** Required action **
Copy every line of the data exactly, keeping out any picture.

** Available data **

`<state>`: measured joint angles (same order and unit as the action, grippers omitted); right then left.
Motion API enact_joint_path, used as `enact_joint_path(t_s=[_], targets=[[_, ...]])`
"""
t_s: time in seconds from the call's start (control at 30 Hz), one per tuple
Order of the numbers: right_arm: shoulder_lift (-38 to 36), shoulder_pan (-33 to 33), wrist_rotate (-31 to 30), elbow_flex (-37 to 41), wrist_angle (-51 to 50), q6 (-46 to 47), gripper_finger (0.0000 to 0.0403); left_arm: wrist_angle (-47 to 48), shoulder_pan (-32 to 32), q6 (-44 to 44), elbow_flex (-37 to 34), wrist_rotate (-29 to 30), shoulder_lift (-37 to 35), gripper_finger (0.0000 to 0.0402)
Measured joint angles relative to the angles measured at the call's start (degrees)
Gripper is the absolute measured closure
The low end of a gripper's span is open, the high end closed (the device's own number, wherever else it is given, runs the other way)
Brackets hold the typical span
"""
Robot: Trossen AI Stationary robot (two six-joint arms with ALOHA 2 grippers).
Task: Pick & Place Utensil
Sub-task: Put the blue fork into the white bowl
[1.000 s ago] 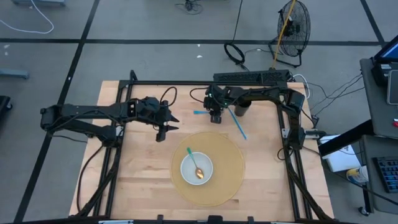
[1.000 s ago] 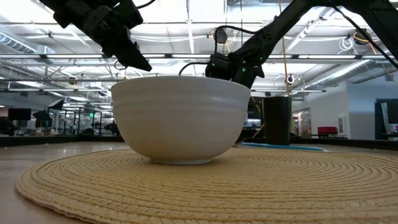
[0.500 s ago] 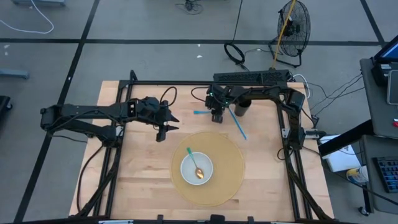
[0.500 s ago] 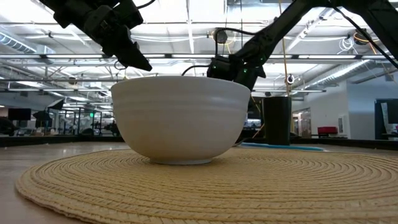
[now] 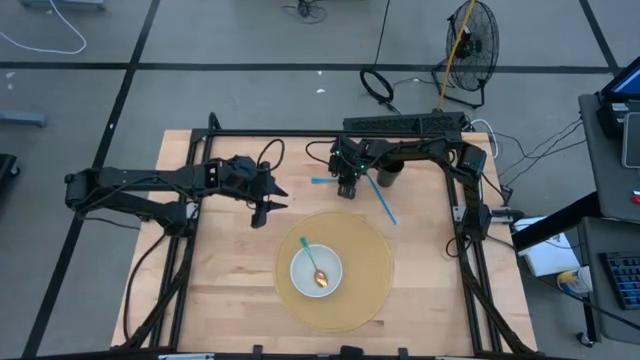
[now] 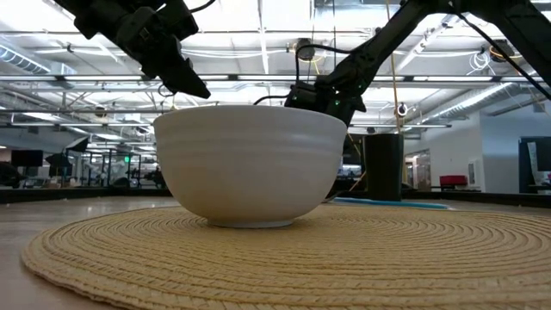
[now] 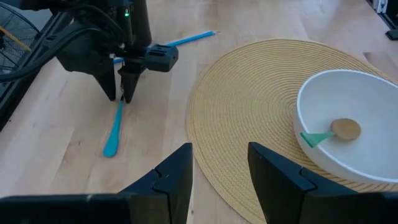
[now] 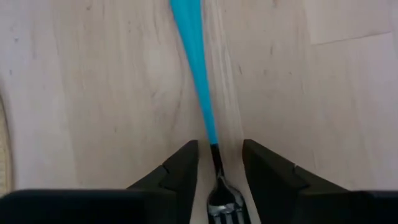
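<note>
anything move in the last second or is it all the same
Barely: the right end effector edged slightly over the blue-handled fork, its fingers open either side of the handle, not yet gripping. The left end effector, bowl, spoon and second blue utensil stayed put.

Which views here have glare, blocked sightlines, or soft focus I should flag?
Low view: the white bowl fills the frame and hides the table behind it, with bright ceiling lights as backlight. Right wrist view: the blue-handled fork is close and slightly soft between the right end effector fingers. High view: evenly lit, no glare.
</note>
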<state>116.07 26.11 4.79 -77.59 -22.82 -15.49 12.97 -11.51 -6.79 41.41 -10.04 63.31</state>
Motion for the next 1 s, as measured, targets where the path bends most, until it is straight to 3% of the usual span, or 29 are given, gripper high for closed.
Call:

** Answer below **
`<state>`: measured joint angles (same order and unit as the action, grippers omitted); right then left.
Motion API enact_joint_path, used as `enact_joint_path(t_s=[_], targets=[[_, ...]])`
"""
t_s: time in seconds from the call's start (control at 30 Hz), one per tuple
Order of the numbers: right_arm: shoulder_lift (-38 to 36), shoulder_pan (-33 to 33), wrist_rotate (-31 to 30), elbow_flex (-37 to 41), wrist_angle (-51 to 50), q6 (-46 to 47), gripper_finger (0.0000 to 0.0403); left_arm: wrist_angle (-47 to 48), shoulder_pan (-32 to 32), q6 (-44 to 44), elbow_flex (-37 to 34), wrist_rotate (-29 to 30), shoulder_lift (-37 to 35), gripper_finger (0.0000 to 0.0402)
Measured joint angles relative to the angles measured at the call's start (degrees)
Gripper is the absolute measured closure
The low end of a gripper's span is open, the high end closed (the device's own number, wherever else it is given, runs the other way)
Brackets hold the typical span
"""
Robot: Trossen AI Stationary robot (two six-joint arms with ALOHA 2 grippers).
Task: Pick & Place Utensil
Sub-task: Put the blue fork into the white bowl
[1.000 s ago] 
[1.000 s ago] 
[0.500 s ago] 
[0.500 s ago] 
[now] 
[now] 
[now] 
[now] 
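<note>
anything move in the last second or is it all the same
Barely: the right end effector edged slightly over the blue-handled fork, its fingers open either side of the handle, not yet gripping. The left end effector, bowl, spoon and second blue utensil stayed put.

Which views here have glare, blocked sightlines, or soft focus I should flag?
Low view: the white bowl fills the frame and hides the table behind it, with bright ceiling lights as backlight. Right wrist view: the blue-handled fork is close and slightly soft between the right end effector fingers. High view: evenly lit, no glare.
</note>
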<state>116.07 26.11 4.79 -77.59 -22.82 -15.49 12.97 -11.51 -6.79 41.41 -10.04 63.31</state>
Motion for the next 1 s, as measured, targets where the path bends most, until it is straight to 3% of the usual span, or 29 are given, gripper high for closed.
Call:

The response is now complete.